Филиппус не тратил время на объяснения. Приказав вскипятить воду, он приподнял рубашку Мишеля и ощупал твердый живот. Когда он нажал на место, где находится аппендикс, лицо мальчика сморщилось от боли, хотя в сознание он не пришел.
— Дьявольщина! — выругался про себя Филиппус. — Медлить нельзя!
Оставив рядом за ассистента слугу, который принес его набор инструментов, ушат с горячей водой и чистые повязки, Филиппус уверенно засучил рукава. Мысленно восхитившись остротой скальпеля Мишеля, он не дрогнувшей рукой погрузил его в плоть.
Часом позже, закончив операцию и отослав слугу мыть инструменты, Филиппус, довольный собой, сидел подле больного. Напряжение, не покидавшее его, ослабло. Он спокойно посчитал частоту ударов пульса Мишеля, осмотрел белки его глаз, потом обежал взглядом узкую комнату. Внимание его сразу привлек прибор, лежащий у окна. Филиппус встал и постарался разобраться в непонятных надписях и значках, выделявшихся на кольцах, вставленных одно в другое и располагавшихся вокруг небольшого шара.
— Это астролябия, — услышал он за спиной тихий голос.
Филиппус обернулся. Пришедший в сознание Мишель слабо улыбался ему. Филиппус отошел от прибора и, сев рядом, взял его потную руку, приложил ладонь к его горячему лбу.
— Вам не стоит разговаривать, друг мой, — категоричным тоном сказал он, хотя сам еле сдерживал поток вопросов, скопившихся в голове. — Завтра у нас будет время наговориться. А пока скажу только, что вы были правы. Не прооперируй я вас этой ночью, сейчас вы уже были бы мертвы. И я не знаю, миновала ли опасность, если судить по вашей температуре.
— Внутренний орган справа, не так ли? — поморщился Мишель.
— Аппендикс, говоря точнее. Нам еще неизвестно назначение этого органа, но по непонятным причинам он иногда воспаляется, а прорвавшись может отравить гноем кишечник и все тело. Я вовремя вырезал его. А сейчас вам надо спать. Я посижу у вашей кровати. Вам больно?
— Можно подумать, тысяча грызунов вгрызается в мои внутренности, мессир. Но боли я не страшусь. Если она есть, значит, я жив. Спокойной ночи, Парацельс!
— Как странно вы меня назвали, — растрогался Филиппус.
— Это имя будет секретом вашей жизни… — успел тихо проговорить Мишель, закрывая глаза, чтобы провалиться в глубокий сон.
— Секрет моей жизни… — вполголоса повторил взволнованный Филиппус. — «Почти ребенок… И все же такой великий!» — подумал он, нежно отодвигая каштановые пряди, прилипшие к его пылающему лбу.
Он взглянул на астролябию, неоспоримо господствующую в этой комнате среди множества книг и исписанных пергаментов. Прибор так напоминал ему те изобретения, которые считаются дьявольскими, что Филиппус не мог сдержать непрошенной дрожи. Инквизиторы готовы уничтожить все, лишь бы перекрыть дорогу истинным знаниям, которые они не могли понять и запретить. Сколько еще убийств совершится во имя невежества? От этой мысли ему стало не по себе. Он осторожно встал и вышел из комнаты, чтобы успокоить домочадцев.

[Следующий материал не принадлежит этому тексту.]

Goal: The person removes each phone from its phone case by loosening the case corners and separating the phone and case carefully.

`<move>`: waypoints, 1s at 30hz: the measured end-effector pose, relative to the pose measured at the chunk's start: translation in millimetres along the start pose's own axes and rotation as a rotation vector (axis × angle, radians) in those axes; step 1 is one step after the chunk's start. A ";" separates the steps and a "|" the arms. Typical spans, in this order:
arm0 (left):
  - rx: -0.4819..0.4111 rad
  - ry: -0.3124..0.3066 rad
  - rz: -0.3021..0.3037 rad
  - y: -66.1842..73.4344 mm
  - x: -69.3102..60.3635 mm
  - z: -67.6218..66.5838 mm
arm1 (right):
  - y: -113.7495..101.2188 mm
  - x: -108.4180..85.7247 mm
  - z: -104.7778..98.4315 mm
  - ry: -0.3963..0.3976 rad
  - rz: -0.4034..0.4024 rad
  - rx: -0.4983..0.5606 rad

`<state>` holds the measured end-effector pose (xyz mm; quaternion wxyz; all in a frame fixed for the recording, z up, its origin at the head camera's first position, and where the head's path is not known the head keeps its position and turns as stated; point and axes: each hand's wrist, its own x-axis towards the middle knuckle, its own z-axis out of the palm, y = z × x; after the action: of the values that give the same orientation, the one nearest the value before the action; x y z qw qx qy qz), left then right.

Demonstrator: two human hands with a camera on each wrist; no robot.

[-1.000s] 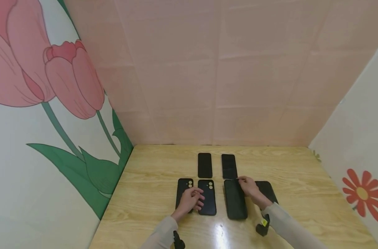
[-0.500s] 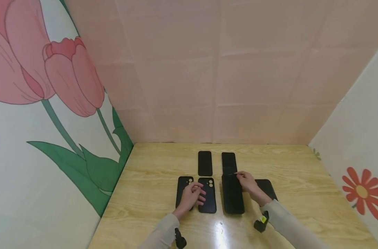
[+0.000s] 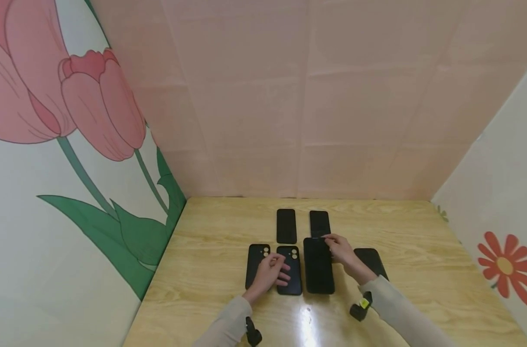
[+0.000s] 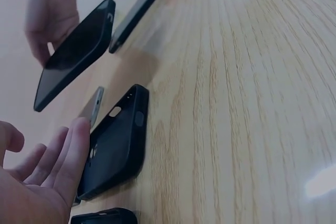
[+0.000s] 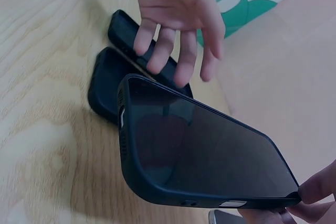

Отец и его младший сын Гектор молча сидели за столом. Филиппус не слышал, когда они пришли, и смутился оттого, что вдруг почувствовал себя песчинкой, попавшей в их отлаженный быт. Мужчина, однако, нисколько не удивился его появлению и любезно поздоровался, и только приход жены развеял тягостную стесненность. Она, вероятно, рассказала ему о происшедшем, а Филиппусу осталось лишь подвести итог:
— До рассвета я не могу сказать ничего определенного. Но если предсказания вашего сына верны, то вы можете сохранить надежду. А сейчас мне надо быть рядом с ним.
— Не в обиду вам будет сказано, мессир, — вздохнул отец, — я мало интересуюсь странностями моего старшего. Уж лучше бы он был мне помощником, как его брат, а не витал в облаках. Поверьте, если бы жена в память о своем отце не поддерживала его желание стать врачом, он бы твердо стоял на ногах.
— Мишель хочет стать врачом? — удивился Филиппус.
— А откуда же его хирургические инструменты? Да он и думать о другом не хочет!
Пока отец изливал на Филиппуса свою горечь, выходившая ненадолго мать вернулась.